# [Exercise instructions]
Please set down exactly the lines of the listing below from the line containing "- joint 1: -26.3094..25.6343" through the line containing "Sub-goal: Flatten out", both lines included, leaving out all other lines.

# [Provided material]
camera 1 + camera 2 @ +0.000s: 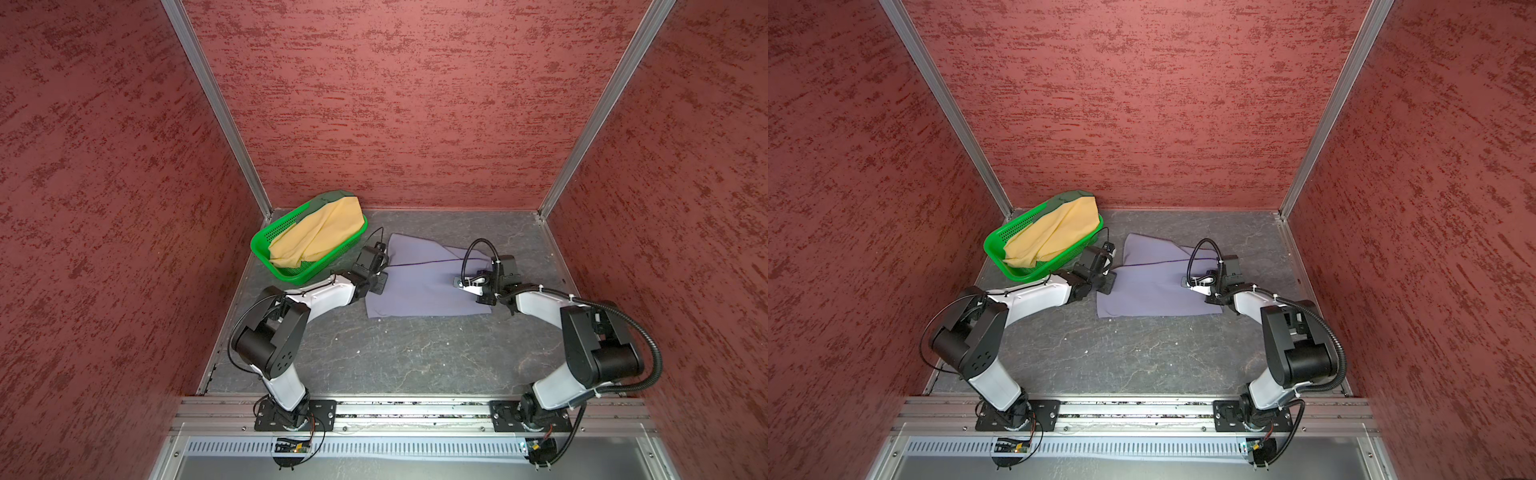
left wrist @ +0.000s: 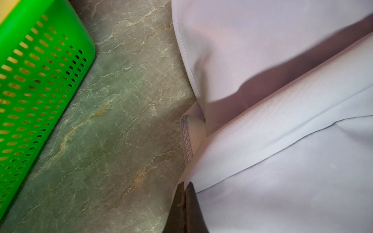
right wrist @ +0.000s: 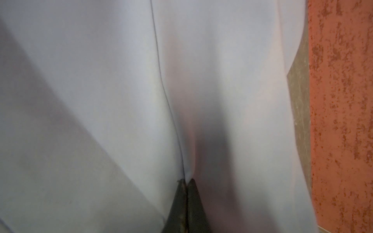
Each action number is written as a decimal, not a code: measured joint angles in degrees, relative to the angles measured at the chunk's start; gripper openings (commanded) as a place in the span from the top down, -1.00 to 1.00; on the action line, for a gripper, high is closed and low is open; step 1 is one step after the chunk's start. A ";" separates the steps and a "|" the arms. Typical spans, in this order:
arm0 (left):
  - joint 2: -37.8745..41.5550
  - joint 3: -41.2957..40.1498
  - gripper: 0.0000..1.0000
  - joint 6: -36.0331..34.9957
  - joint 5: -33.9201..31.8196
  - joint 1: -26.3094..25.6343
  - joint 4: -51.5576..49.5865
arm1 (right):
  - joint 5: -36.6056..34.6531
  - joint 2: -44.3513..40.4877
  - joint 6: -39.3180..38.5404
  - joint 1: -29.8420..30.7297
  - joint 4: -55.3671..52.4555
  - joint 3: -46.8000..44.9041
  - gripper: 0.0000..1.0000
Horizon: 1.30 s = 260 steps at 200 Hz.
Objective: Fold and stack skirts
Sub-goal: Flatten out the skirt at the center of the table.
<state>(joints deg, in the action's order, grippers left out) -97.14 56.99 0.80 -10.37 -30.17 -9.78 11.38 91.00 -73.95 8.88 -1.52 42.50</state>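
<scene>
Arms reaching forward, left end effector (image 2: 184, 184), right end effector (image 3: 186, 180) pinching lavender skirt (image 1: 419, 286)

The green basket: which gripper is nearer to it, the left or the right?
Left. The left gripper pinches the lavender skirt at its edge beside the green basket; the right gripper pinches its far side.
</scene>
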 measured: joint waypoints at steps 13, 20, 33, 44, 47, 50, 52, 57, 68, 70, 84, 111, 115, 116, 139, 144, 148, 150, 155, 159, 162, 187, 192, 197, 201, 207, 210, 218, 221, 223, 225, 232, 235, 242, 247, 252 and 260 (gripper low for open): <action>0.13 0.02 1.00 0.11 0.00 0.00 -0.37 | 0.52 -0.44 0.28 -0.02 -0.50 0.00 1.00; 0.31 0.02 1.00 0.26 0.00 0.00 -0.72 | 1.07 -1.07 0.70 -0.11 -0.87 0.00 1.00; 0.96 0.20 1.00 0.46 0.00 0.00 -1.90 | 2.21 -2.95 1.88 -0.24 -1.60 0.13 1.00; 1.70 1.09 1.00 0.61 0.02 0.02 -3.54 | 3.19 -5.01 3.06 -0.39 -2.16 0.74 1.00; 1.88 1.42 1.00 0.70 0.02 0.02 -3.89 | 3.39 -5.42 3.41 -0.42 -2.29 0.98 1.00; 2.14 1.86 1.00 0.74 0.02 0.02 -4.37 | 3.67 -6.01 3.61 -0.44 -2.40 1.20 1.00; 2.25 2.05 1.00 0.79 0.02 0.02 -4.57 | 3.78 -6.43 3.93 -0.46 -2.47 1.40 1.00; 2.69 2.84 1.00 0.90 0.04 0.09 -5.33 | 4.17 -7.58 4.66 -0.48 -2.64 1.90 1.00; 3.87 4.85 1.00 1.03 0.15 0.26 -7.04 | 4.85 -9.77 6.21 -0.48 -2.67 2.99 1.00; 4.17 5.31 1.00 1.09 0.20 0.33 -7.41 | 4.98 -10.23 6.49 -0.48 -2.67 3.23 1.00; 5.90 8.50 1.00 1.33 0.42 0.90 -9.73 | 5.33 -12.72 8.96 -0.48 -2.71 5.03 1.00; 8.76 16.46 1.00 1.55 0.76 2.51 -14.05 | 5.29 -17.07 13.64 -0.59 -3.02 8.15 1.00; 9.14 17.59 1.00 1.55 0.76 2.67 -14.51 | 5.29 -17.57 14.16 -0.59 -3.04 8.46 1.00; 9.20 17.79 1.00 1.55 0.76 2.69 -14.64 | 5.25 -17.81 14.51 -0.59 -3.06 8.57 1.00; 11.32 24.00 1.00 1.51 0.70 3.28 -17.59 | 3.72 -20.81 19.12 -0.59 -3.41 10.56 1.00; 11.78 25.18 1.00 1.46 0.68 3.28 -18.23 | 3.32 -21.33 19.93 -0.59 -3.58 11.08 1.00; 12.13 26.14 1.00 1.42 0.66 3.28 -18.75 | 2.86 -21.73 20.52 -0.59 -3.87 11.52 1.00; 12.26 26.47 1.00 1.36 0.66 3.28 -18.93 | 2.62 -21.97 20.90 -0.59 -3.98 11.76 1.00; 12.66 27.47 1.00 1.29 0.66 3.28 -19.47 | 2.10 -22.40 21.55 -0.59 -4.20 12.31 1.00; 13.00 28.33 1.00 1.22 0.63 3.26 -19.96 | 1.66 -22.80 22.21 -0.59 -4.31 12.72 1.00; 13.31 28.98 1.00 1.09 0.57 3.21 -20.33 | 1.31 -23.08 22.58 -0.59 -4.33 13.00 1.00; 15.54 32.15 1.00 0.42 0.46 2.71 -22.40 | -0.92 -25.88 25.07 -0.57 -4.33 14.45 1.00; 16.00 32.50 1.00 0.22 0.48 2.47 -22.62 | -1.16 -26.47 25.44 -0.57 -4.35 14.58 1.00; 16.48 32.83 1.00 -0.07 0.48 2.25 -22.84 | -1.27 -27.12 25.77 -0.57 -4.37 14.71 1.00; 16.85 33.00 1.00 -0.24 0.48 2.01 -22.95 | -1.38 -27.47 26.01 -0.57 -4.42 14.80 1.00; 17.44 33.35 1.00 -0.50 0.48 1.57 -23.26 | -1.60 -28.17 26.47 -0.57 -4.39 14.91 1.00; 17.70 33.48 1.00 -0.68 0.48 1.38 -23.39 | -1.60 -28.52 26.67 -0.57 -4.39 14.93 1.00; 18.45 33.94 1.00 -1.38 0.48 0.55 -23.76 | -1.66 -29.55 27.17 -0.57 -4.46 14.97 1.00; 18.67 34.07 1.00 -1.66 0.48 0.26 -23.85 | -1.66 -29.88 27.36 -0.57 -4.50 14.97 1.00; 18.84 34.18 1.00 -1.77 0.50 0.04 -23.91 | -1.66 -30.16 27.52 -0.59 -4.52 14.97 1.00; 18.97 34.29 1.00 -1.92 0.50 -0.13 -24.00 | -1.66 -30.45 27.61 -0.59 -4.57 14.97 1.00; 19.52 34.88 1.00 -2.73 0.46 -1.07 -24.44 | -1.66 -31.34 28.04 -0.59 -4.70 14.97 1.00; 19.63 35.15 1.00 -2.99 0.48 -1.42 -24.59 | -1.66 -31.76 28.15 -0.59 -4.79 14.97 1.00; 19.96 35.93 1.00 -3.74 0.48 -2.36 -25.09 | -1.66 -32.68 28.57 -0.59 -4.83 14.97 1.00; 20.13 36.57 1.00 -4.31 0.46 -2.95 -25.40 | -1.68 -33.42 28.85 -0.59 -4.85 14.99 1.00; 20.24 37.33 1.00 -4.70 0.50 -3.52 -25.68 | -1.73 -34.10 29.05 -0.59 -4.90 15.02 1.00; 20.26 38.47 1.00 -5.42 0.66 -4.22 -25.92 | -1.84 -35.04 29.44 -0.59 -5.20 15.26 1.00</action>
<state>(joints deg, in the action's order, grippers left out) -76.88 95.46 -4.62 -9.72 -34.39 -35.70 9.54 55.96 -44.51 8.29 -6.72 57.76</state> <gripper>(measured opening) 0.046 0.044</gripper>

# [Answer box]
  - joint 1: -26.3094..25.6343
  - joint 4: -51.5576..49.5865
arm1 (right):
  - joint 5: -36.6056..34.6531
  - joint 2: -44.3513..40.4877
  - joint 6: -39.3180..38.5404
  - joint 1: -29.8420..30.7297
  - joint 4: -55.3671..52.4555
  - joint 3: -46.8000..44.9041
  - gripper: 0.0000..1.0000
Horizon: 1.30 s = 260 steps at 200 Hz.
Objective: Fold and stack skirts
Sub-goal: Flatten out the skirt at the center of the table.

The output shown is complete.